Would you transcribe exactly the lines below, starting at the one that contains "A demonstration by" and ending with the last line, both included? Leave out all other lines.

PROVIDED MATERIAL:
▽

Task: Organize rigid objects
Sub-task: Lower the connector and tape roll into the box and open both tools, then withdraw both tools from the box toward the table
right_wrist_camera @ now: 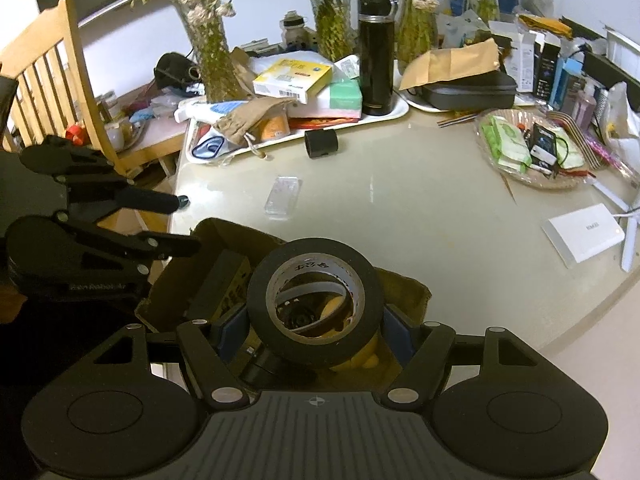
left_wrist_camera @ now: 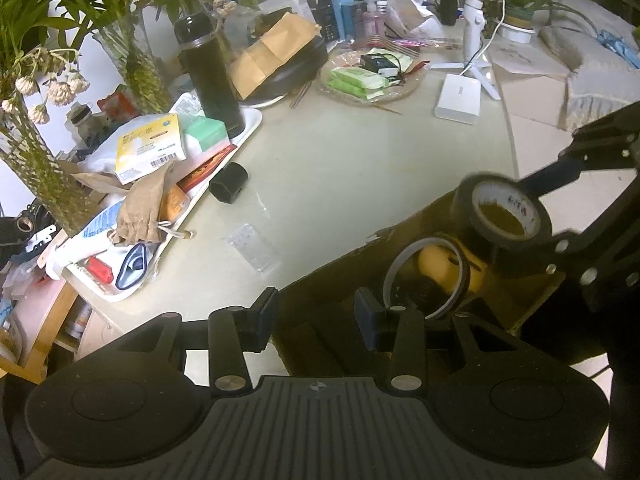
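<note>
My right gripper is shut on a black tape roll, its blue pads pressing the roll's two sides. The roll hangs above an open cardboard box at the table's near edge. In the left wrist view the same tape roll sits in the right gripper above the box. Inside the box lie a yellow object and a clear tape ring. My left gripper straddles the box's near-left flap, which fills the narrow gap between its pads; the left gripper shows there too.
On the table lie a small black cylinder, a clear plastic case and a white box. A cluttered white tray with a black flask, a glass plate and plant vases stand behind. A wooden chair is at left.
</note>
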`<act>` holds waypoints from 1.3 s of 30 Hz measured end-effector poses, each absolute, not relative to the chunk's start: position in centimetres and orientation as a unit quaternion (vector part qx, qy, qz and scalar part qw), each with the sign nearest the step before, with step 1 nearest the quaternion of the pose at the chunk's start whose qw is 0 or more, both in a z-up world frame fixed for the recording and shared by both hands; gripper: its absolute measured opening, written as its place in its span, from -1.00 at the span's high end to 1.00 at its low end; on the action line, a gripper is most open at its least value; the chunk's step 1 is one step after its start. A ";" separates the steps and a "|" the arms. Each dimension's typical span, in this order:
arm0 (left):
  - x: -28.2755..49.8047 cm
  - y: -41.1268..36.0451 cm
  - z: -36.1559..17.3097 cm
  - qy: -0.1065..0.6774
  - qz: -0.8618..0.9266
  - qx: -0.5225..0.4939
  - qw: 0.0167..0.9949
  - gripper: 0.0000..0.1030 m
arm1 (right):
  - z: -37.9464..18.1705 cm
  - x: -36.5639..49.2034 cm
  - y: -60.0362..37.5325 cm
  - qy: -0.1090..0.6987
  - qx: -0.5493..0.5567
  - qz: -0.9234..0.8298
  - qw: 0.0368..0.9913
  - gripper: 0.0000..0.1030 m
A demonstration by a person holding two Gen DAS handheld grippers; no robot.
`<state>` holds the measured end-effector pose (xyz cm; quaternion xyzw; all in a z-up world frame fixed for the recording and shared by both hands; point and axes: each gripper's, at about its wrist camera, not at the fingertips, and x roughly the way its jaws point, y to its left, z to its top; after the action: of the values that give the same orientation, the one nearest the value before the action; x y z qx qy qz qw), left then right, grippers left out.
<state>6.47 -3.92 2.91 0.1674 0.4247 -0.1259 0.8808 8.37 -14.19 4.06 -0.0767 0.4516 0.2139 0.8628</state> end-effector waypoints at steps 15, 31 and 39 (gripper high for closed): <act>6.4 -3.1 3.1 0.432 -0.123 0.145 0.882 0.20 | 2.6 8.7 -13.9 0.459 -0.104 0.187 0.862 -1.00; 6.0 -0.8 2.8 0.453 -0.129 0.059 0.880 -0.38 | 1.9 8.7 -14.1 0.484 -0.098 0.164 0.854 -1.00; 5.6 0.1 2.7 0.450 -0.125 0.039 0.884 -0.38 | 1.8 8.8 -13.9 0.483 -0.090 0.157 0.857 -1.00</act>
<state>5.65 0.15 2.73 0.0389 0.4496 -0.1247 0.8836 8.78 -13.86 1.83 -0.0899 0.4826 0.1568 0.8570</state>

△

ANSWER TO THIS EXERCISE:
A demonstration by a person holding two Gen DAS handheld grippers; no robot.
`<state>` holds the measured end-effector pose (xyz cm; quaternion xyzw; all in a z-up world frame fixed for the recording and shared by both hands; point and axes: each gripper's, at about its wrist camera, not at the fingertips, and x roughly the way its jaws point, y to its left, z to its top; after the action: of the values that give the same orientation, the one nearest the value before the action; x y z qx qy qz qw), left then right, grippers left out.
<state>6.47 -3.92 2.91 0.1674 0.4247 -0.1259 0.8808 8.37 -14.19 4.06 -0.0767 0.4516 0.2139 0.8628</state> end-effector waypoints at steps 15, 31 and 39 (gripper high for closed): <act>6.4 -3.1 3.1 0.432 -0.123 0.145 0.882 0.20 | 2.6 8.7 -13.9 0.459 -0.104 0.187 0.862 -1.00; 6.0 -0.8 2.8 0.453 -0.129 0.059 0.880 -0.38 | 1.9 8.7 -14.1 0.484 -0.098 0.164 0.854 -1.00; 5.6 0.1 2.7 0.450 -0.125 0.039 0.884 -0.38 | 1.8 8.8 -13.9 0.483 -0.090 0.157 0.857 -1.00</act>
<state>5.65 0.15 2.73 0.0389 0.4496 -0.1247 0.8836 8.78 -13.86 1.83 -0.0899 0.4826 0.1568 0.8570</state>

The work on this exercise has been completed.